By Vivian Kane | Industry | January 26, 2016 |

By Vivian Kane | Industry | January 26, 2016 |

Some huge news came out of the Sundance Film Festival today when Fox Searchlight bought the world rights to the overwhelming festival hit The Birth of a Nation for $17.5 million. This is the largest acquisition deal ever made at Sundance, the result of a “freewheeling all-night bidding battle,” and it is— to put it simply— f*cking IMPORTANT.

If you haven’t heard of The Birth of a Nation, no, it’s not THAT The Birth of a Nation. Actor/writer/director Nate Parker has managed the incredible feat of reclaiming the title of an atrocity of American and film history, and using it to tell the story of Nat Turner, leader of an important rebellion against slavery.

The story of how this movie came to be is a fascinating one, which you can read in full here, but basically, it now exists because Parker refused to give up on the idea. Despite carving out an impressive film career, he was frustrated by the roles he was being offered.

So few of them had integrity. As a black man, you leave auditions not hoping you get the job but wondering how you explain it to your family if you do.

So after finishing production on Beyond the Lights in 2013, he told his agents he wouldn’t act again until he could play Nat Turner. But as he shopped this idea around, he got all the no’s you would expect: it would be too expensive; it would need a big name lead, and even then, movies with black leads don’t do as well internationally; Nat Turner killed a bunch of white people— audiences don’t want to watch that. So Parker invested $10,000 of his own money and got started on the project himself. Eventually, he locked down a producer to raise the rest of the $10 million, and got an incredible cast. (Gabrielle Union and Armie Hammer are the biggest name, but the whole team is impressive.) And now it’s been sold for $17.5 million, which Fox is expected to make back many times over.

This is an incredible story of perseverance, to the point where in a few decades, a biopic about Nate Parker making this movie might do very well.
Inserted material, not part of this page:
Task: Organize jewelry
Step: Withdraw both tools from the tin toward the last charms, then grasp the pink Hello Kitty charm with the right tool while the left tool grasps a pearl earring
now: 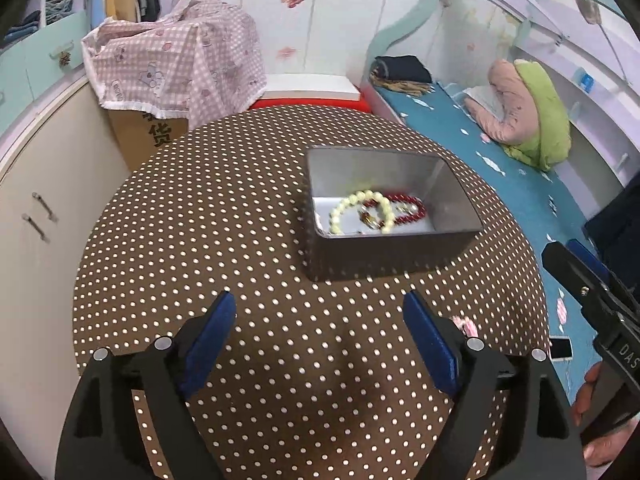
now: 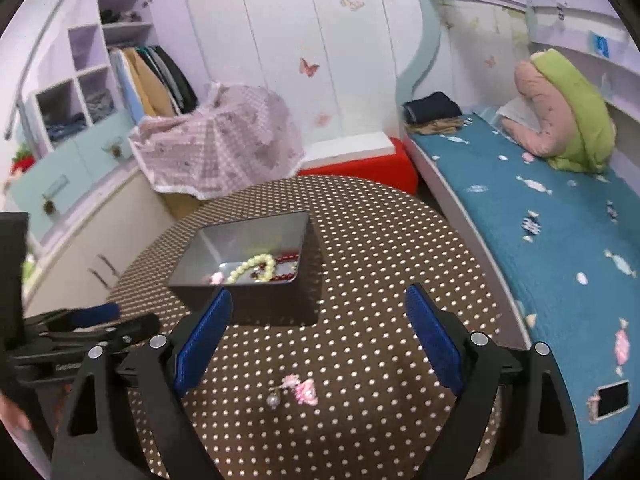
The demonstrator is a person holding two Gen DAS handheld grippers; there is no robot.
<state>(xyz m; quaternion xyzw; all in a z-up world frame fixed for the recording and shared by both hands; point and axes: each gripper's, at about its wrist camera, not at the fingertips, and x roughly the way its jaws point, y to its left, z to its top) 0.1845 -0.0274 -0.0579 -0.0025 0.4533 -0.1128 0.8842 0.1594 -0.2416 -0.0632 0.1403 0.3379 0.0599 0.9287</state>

But as soon as the film got its standing ovation and the raves started pouring in, a dark shadow of sh*ttiness also crept in. People (maybe just a few by comparison, but I’ll almost always maintain that dissent is important to notice before dismissing it as idiotic) started complaining that the movie is only doing well in the context of the current Oscars outrage, saying that Parker’s film is only getting recognition because of his ethnicity and the subject matter.
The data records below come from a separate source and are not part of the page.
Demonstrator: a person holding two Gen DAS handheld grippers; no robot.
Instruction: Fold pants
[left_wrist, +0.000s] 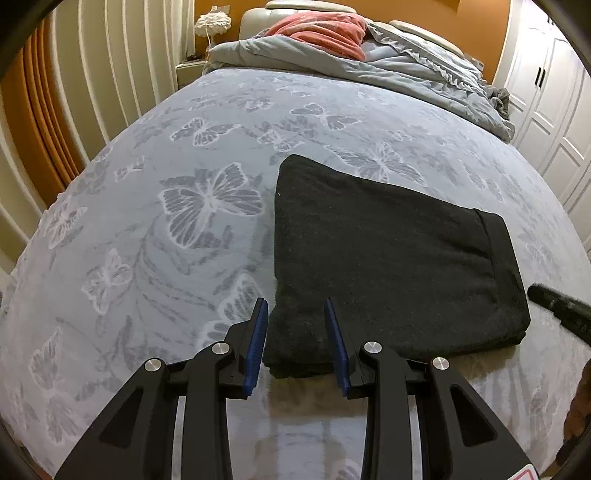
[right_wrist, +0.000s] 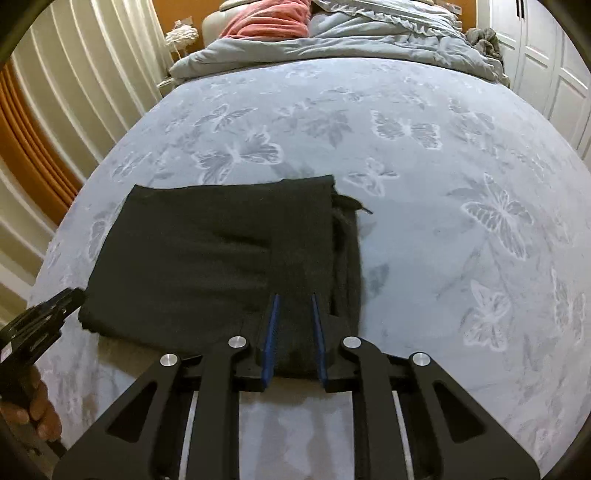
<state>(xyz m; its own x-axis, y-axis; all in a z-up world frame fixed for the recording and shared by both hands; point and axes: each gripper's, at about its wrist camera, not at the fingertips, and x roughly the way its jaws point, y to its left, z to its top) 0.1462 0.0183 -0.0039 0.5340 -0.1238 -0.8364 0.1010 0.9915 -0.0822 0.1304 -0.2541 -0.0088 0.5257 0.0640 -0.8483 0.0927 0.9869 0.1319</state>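
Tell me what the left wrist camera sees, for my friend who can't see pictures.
A folded rectangle of black knit pants lies on a blue-grey butterfly-print bedspread, with the left gripper open around its near left corner. A crumpled grey duvet and a pink blanket sit beyond.

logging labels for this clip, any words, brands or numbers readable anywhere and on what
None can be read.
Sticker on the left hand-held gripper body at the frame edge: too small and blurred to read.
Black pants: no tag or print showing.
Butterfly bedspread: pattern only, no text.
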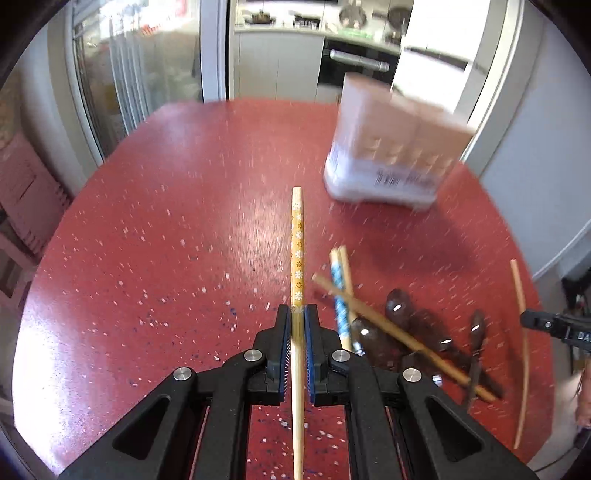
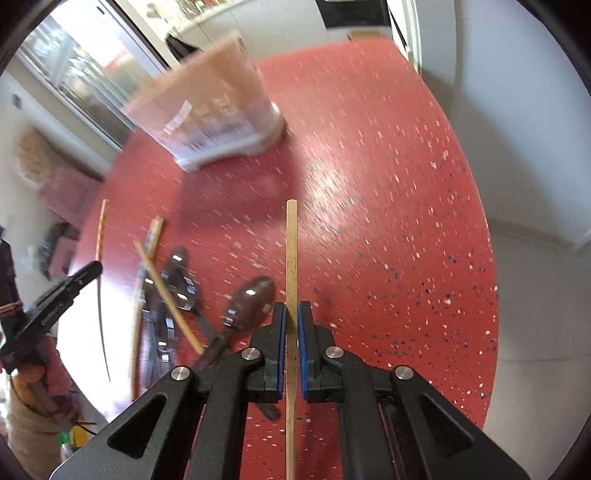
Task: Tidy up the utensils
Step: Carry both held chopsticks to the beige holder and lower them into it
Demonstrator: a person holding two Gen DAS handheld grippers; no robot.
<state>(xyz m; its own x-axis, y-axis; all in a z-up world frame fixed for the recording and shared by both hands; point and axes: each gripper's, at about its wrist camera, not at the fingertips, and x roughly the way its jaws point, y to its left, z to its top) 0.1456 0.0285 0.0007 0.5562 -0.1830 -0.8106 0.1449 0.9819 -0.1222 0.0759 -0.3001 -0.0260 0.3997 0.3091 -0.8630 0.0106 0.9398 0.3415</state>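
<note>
Utensil pile [image 1: 406, 332] on table [image 1: 184, 221], holder [image 1: 391, 147] behind, chopstick [image 1: 297, 251] left of pile.

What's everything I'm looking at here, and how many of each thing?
Flowered chopstick: one, yellow with white daisies, clamped in the left gripper.
Plain chopstick: one, pale wood, clamped in the right gripper.
Loose chopsticks: at least three, one blue-patterned and the rest plain wood, crossed in a pile on the table.
Wooden spoons: several, dark brown, in the same pile; blur hides the exact count.
Utensil holder: one, beige over a white base, standing at the far side of the table.
Table: one, red with pale speckles.
Kitchen counter: pale, behind the table, with pans on it.
Left gripper: black, blue pads, shut.
Right gripper: black, blue pads, shut.
</note>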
The thing is, this WILL be an Oscar frontrunner next year. Studios don’t spend this kind of money on movies that they don’t want to push. And we know the Academy loves a period biopic. This is an obvious Oscar movie. And that does not mean it’s not as amazing as everyone is saying, but it is the type of movie the Academy traditionally goes nuts over. So does it deserve a little extra celebration for that reason? Yes, absolutely. It DOES fill a void people are finally taking note of, right at this moment. But this isn’t going to get awards attention because it’s a “black movie.” It’s that “Oscar movies” rarely get made about black characters. (Yes, I can hear you shouting 12 Years a Slave at me, I said rarely, not never.) Awards-givers love stories about historical figures fighting for their rights or their lives, using their brilliant brains to overcome oppression. That’s the story that consistently gets recognized. That story just usually isn’t about men that look like Nate Parker.

Resistance lives in the air in this current moment,” says Parker. “Anyone who sees this film should leave the theater and feel compelled to be a change factor with respect to relations that are taking place in this country. But also, they should be proud to be an American. This country was built on rebellion. So when we talk about American heroes, people that fought against an oppressive force, I think that it’s a no-brainer that Nat Turner exists in that conversation.